Holden’s epiphany comes at the end of the novel when he meets his sister and she climbs onto a carrousel.
She ran and bought her ticket and got back on the —dam carrousel just in time. Then she walked all the way around it till she got her own horse back. Then she got on it. She waved to me and I waved back. . . . I felt so damn happy all of a sudden, the way old Phoebe kept going around and around. I was damn near bawling, I felt so damn happy, if you want to know the truth. I don’t know why. It was just that she looked so damn nice, the way she kept going around and around, in her blue coat and all.

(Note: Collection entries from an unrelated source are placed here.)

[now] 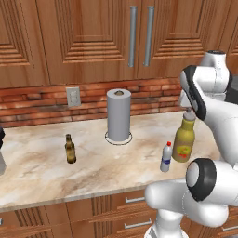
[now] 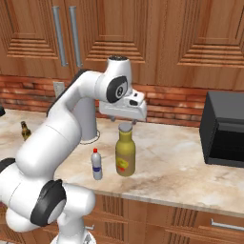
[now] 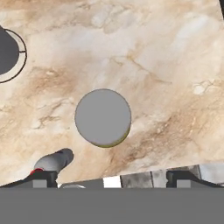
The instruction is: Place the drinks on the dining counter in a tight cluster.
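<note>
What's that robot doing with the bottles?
The robot's gripper hangs right above the grey cap of the big olive-yellow bottle, with its fingers spread wide and holding nothing. The small red-capped bottle stands close beside the big one, and the slim brown bottle stands alone farther along the marble counter, past the paper towel roll. So the three drinks aren't bunched together.
</note>
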Controlling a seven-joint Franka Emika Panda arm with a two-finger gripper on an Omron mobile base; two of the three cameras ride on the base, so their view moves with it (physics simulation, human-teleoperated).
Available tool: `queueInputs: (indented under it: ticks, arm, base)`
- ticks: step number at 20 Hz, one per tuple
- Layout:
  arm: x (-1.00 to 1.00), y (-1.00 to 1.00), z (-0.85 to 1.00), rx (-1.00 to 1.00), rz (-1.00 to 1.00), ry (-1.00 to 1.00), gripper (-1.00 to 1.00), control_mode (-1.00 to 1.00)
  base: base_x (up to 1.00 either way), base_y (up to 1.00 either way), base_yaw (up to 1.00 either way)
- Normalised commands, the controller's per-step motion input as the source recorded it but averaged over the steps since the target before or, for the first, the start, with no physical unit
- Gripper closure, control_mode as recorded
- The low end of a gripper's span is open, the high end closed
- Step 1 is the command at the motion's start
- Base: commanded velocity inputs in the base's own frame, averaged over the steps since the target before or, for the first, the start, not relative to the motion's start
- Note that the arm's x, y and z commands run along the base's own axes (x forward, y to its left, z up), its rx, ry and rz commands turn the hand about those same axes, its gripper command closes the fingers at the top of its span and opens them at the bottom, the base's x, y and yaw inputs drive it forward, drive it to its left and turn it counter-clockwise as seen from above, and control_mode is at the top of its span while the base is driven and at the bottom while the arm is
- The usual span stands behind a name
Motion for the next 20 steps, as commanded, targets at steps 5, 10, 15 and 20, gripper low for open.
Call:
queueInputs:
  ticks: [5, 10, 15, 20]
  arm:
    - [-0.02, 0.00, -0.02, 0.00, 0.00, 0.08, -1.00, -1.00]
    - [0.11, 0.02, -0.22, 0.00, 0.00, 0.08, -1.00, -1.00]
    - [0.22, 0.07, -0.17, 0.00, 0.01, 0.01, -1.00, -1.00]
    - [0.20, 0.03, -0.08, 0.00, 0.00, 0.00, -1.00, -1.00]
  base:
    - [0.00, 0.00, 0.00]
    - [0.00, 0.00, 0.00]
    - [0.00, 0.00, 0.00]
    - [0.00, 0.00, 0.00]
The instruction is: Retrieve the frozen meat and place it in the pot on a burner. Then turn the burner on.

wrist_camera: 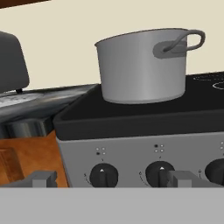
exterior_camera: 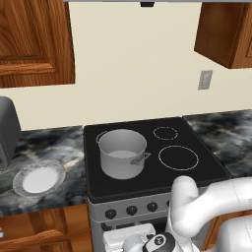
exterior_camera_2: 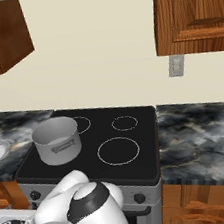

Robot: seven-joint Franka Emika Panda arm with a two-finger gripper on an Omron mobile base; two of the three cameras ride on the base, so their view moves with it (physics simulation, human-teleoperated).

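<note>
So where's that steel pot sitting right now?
The pot stands on the front left burner of the black stovetop, just right of the white-centred plate on the counter, with the stove knobs below it in the hand view.

A black glass stove top [exterior_camera: 147, 170] sits flush between two stretches of dark marbled table [exterior_camera: 49, 147], one on each side. On the stove's front left burner stands a grey steel pot [exterior_camera: 122, 152], upright, lidless, with a small loop handle [wrist_camera: 186, 41] on its side. The other burner rings [exterior_camera: 178, 158] on the right half of the stove are bare. On the left stretch of table lies a round grey plate [exterior_camera: 39, 178] with a white centre, near the front edge and well apart from the pot. Behind the plate, at the far left, a dark grey appliance [exterior_camera: 7, 130] rests on the same table.
</note>
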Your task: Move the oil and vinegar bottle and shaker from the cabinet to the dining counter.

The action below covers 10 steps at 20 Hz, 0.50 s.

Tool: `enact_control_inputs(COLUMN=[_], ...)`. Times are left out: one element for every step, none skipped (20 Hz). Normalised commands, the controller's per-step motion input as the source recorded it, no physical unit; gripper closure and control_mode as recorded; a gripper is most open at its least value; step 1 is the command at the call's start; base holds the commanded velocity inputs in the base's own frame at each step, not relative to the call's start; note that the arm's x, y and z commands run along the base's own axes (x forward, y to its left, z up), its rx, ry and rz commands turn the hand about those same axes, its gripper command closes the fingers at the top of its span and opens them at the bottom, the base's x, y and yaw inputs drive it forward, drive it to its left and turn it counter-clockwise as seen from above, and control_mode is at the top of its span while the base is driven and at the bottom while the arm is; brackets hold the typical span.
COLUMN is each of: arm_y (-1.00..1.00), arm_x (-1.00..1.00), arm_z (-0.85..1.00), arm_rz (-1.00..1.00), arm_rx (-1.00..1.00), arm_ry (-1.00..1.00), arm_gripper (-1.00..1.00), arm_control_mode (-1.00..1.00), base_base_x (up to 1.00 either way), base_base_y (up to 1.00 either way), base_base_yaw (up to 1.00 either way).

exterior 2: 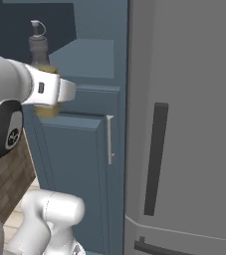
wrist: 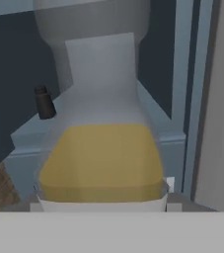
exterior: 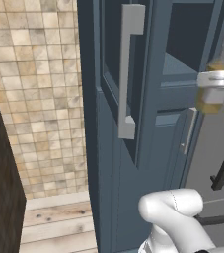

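Gripping the small clear glass oil and vinegar bottle (wrist: pixel 101 158) around its lower body, the jaws of the white two-finger gripper (exterior 2: pixel 49 94) stand wide, closed on the bottle's wide base. In the hand view the bottle looms at the centre of the frame: a band of yellow-olive liquid fills its broad lower part, and above that the clear glass narrows to a pale grey neck that runs to the top edge. In the right base view, at the upper left of the frame, the same bottle (exterior 2: pixel 39 50) stands upright, its dark neck and pale stopper rising above the gripper, a sliver of yellow showing below the white hand. In the left base view it sits at the right edge, upper half of the frame, with the gripper (exterior: pixel 217 81) wrapped across it.

Behind the bottle, at the left of the hand view, the tiny near-black rounded shaker (wrist: pixel 44 103) stands upright on the slate-blue shelf (wrist: pixel 29 133) inside the tall slate-blue panelled cabinet (exterior 2: pixel 84 139), well apart from the bottle.

The cabinet's open door (exterior: pixel 128 163), with its long vertical grey bar handle (exterior: pixel 128 69), fills the middle of the left base view. A grey refrigerator (exterior 2: pixel 184 124) with a dark handle takes the right half of the right base view. Beige tiled wall (exterior: pixel 39 99) shows at the left of the left base view.
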Motion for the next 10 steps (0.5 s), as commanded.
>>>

A key to this passage is Phoebe’s independence. She buys the ticket herself, finds the horse herself, and waves to her brother from a distance. In this moment, although he does not consciously realize it, Holden comes to accept that he does not have to be the catcher in the rye. He can let go and allow her to go around and around on her own. And she will be beauty and “nice” on her own. Something transcendent happens to him in this moment. He recognizes his finitude and accepts it.
But he’s not “cured,” not in the eyes of the authorities or his parents at least, since they send him to be hospitalized after this episode. I don’t think that takes away from what he has objectively learned from his epiphany. I think it just means that the adults still don’t understand.
So why read this novel? The more I read this novel, the more compassion I have for Holden and for all those who suffer trauma from childhood experiences and from the realities of adults who abuse their power. But I also appreciate the depiction of the awkward transition from childhood to adulthood, how the rise of sexual desire in a hyper-sexualized contemporary world can smother the innocence of childhood. This hasn’t changed since 1951. With the massive expansion of pornography, it has only grown worse. As a Christian, I appreciate the desire for some transcendent source of love and purity and security that can ground Holden. It’s a basic human desire we all share. While Holden does not ultimately find it in God, I do. His conclusion is correct. We can’t be catchers in the rye. As noble of a goal as it is, as much as we want to protect all the children in the world from harm, it’s not our responsibility to protect everyone. We can’t do it. God has to be the one. He has to. And we have to let kids grow up and take risks. Finally, I, personally, love the voice of Holden. I think Salinger perfectly captured the voice of someone who knows he is depraved and pathetic and lost, but longs for love and security.
If you read this and reread The Catcher in the Rye and still don’t like it, that’s fine. But I hope I’ve given you something to consider. And at least now you know why I love to use italics.
There’s nothing novel in this reading of Salinger, but it might help some readers.


The funny thing is that even though I was a literature major and love books, because I didn't go through the normal school system, I've actually never read Catcher despite having nothing really against the idea of it. I have a lot of these weird blind spots (I haven't actually read Gatsby either). Actually it may just be that my blind spot is 20th-century American novels, I skewed so heavily into 19th century and British-French-Russian novels. I only finally got around to reading Huck Finn because I was teaching it to a class of high schoolers.
Interesting. I had been told not to read this book because it’s “bad”— so I never did. Your analysis is insightful and, maybe I should attempt to read? I can tell you that I also know I’m not nearly as smart and well read as you are to pick up on all its deeper meaning/implications. Thank you for sharing.